29/04/2015 (MAJ le 07/05/2015) (modifier)
Par bab
Note: 4/5
L'avatar du posteur bab

Pour donner mon avis sur cette bd, je vais tacher de séparer le subjectif de l'objectif car on n'est clairement pas dans de la bd qui m'a fait rêver et dont la lecture m'a été facile. On n'est clairement pas dans de la bd que j'aime. Mais... Mais, Ville Tietäväinen nous livre ici une fiction basée sur une réalité dure et sans concession. A la différence d'un Craig Thompson qui, dans Habibi par exemple, met de la lumière dans son dessin, fait avancer son histoire à l'espoir; Tietäväinen s'immerge dans la noirceur sans laisser entrevoir à un seul instant un moment de bonheur pour ses personnages. Tietäväinen, fort de sa documentation et du temps passé au Maroc et en Espagne, arrive à exprimer le désespoir d'une vie qui fait basculer le destin d'un homme. Sa misère, ses motivations basées sur des chimères pour devenir clandestin et sa vie misérable en Europe. Son scénario ne nous épargne rien, et appuie des faits avec une belle (et très dure) justesse. Le rythme est lent mais mène vers l'inéducable avec la force du destin qui pèse sur cet homme. Au dessin, rien n'est fait pour alléger l'histoire. C'est sombre, très sombre jusqu'à la dernière planche tout en lumière. Mais l'esthétisme est là. Le trait, épais, allié à une mise en couleur vraiment soignée et réussie appuie parfaitement le propos. J'ai malgré tout trouvé parfois le cadrage un peu maladroit, manquant de lisibilité et m'obligeant à me demander ce que je regardais. Mais ce ne sont que quelques cases sur un beau roman graphique. Une bd à lire comme un témoignage.
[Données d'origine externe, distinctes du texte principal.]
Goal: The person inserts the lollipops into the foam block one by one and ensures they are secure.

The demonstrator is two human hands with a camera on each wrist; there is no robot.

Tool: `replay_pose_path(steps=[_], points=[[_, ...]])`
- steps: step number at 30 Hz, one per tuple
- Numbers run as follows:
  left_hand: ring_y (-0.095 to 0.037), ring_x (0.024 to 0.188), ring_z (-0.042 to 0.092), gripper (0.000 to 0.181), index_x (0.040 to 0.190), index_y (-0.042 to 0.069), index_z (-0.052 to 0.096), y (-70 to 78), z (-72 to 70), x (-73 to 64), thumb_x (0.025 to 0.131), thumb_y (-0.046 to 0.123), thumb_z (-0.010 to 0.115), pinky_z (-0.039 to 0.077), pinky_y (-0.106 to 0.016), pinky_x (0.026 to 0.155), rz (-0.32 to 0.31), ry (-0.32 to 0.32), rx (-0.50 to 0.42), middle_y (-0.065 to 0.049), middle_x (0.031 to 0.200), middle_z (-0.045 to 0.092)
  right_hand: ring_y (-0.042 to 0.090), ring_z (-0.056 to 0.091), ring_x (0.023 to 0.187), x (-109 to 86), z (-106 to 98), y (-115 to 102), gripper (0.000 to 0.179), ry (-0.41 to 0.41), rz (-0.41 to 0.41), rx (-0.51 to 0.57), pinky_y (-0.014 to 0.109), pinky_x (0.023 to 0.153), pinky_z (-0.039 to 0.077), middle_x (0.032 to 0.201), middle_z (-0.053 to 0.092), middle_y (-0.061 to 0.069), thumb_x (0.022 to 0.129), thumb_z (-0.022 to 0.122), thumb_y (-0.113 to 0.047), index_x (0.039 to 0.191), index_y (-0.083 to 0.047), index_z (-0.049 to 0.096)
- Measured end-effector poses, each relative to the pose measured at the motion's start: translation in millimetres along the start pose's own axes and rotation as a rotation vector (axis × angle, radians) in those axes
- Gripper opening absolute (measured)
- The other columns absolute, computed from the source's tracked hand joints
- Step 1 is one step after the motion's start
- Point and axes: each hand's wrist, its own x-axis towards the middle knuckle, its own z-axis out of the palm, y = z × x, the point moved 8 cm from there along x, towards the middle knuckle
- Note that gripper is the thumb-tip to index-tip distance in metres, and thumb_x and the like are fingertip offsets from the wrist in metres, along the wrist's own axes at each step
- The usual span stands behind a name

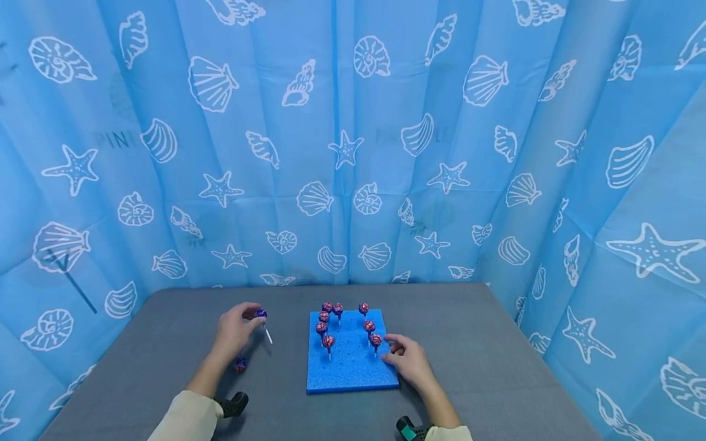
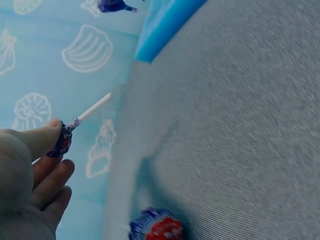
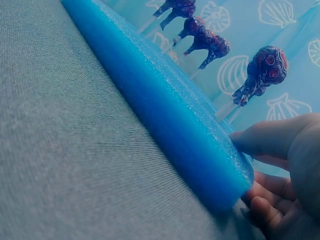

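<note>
My left hand (image 1: pixel 233 331) pinches a lollipop (image 2: pixel 62 140) by its purple-and-red wrapped head between thumb and fingers. Its white stick points away, down toward the grey table in the head view. Below that hand, a second wrapped lollipop (image 1: pixel 239 364) lies on the table. To the right is a blue foam board (image 1: pixel 353 372) with several lollipops standing upright in it, in a left group (image 1: pixel 322 327) and a right group (image 1: pixel 369 326). At the board's right edge, my right hand (image 1: pixel 411 362) grips it, thumb on the top face and fingers curled at the side.
A grey cloth-covered table (image 1: pixel 458 343) bears everything. Behind and at the sides hangs a blue curtain (image 1: pixel 342 184) printed with white shells and starfish. Dark devices are strapped at both wrists, the left device (image 1: pixel 234 404) close over the table.
</note>
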Motion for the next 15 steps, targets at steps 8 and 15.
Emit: replay_pose_path(steps=[8, 15], points=[[-0.031, 0.099, 0.063, 0.030, 0.116, 0.001, 0.066, 16.8, -4.0, 5.4, 0.089, 0.013, 0.072, 0.049, -0.050, 0.084, 0.023, 0.029, -0.032, -0.014, 0.106, 0.066, 0.018, 0.051, 0.078, -0.1, -0.7, 0.3, 0.038, 0.003, -0.009, -0.003, 0.032, 0.067, 0.045, 0.091, 0.057, 0.004, 0.085, 0.075, -0.009, 0.121, -0.004, 0.065], [-0.030, 0.099, 0.063, 0.032, 0.118, 0.003, 0.066, 32.9, -7.9, 8.5, 0.088, 0.014, 0.073, 0.049, -0.050, 0.085, 0.059, 0.044, -0.053, -0.012, 0.106, 0.064, 0.018, 0.051, 0.077, -1.1, -0.8, -0.9, 0.038, 0.005, -0.020, -0.007, 0.032, 0.067, 0.045, 0.090, 0.058, 0.004, 0.084, 0.075, -0.009, 0.120, -0.004, 0.065]])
Si je n'ai pas aimé, si je n'ai pas été touché par le destin de Rachid, c'est que je crois que l'histoire de ce migrant marocain est tellement dure, qu'il a fallu que je mette rapidement de la distance avec ce livre. Et puis, chantilly sur les fraises, ça m'a définitivement convaincu de ne plus acheter ni fruits ni légumes provenant d'Espagne.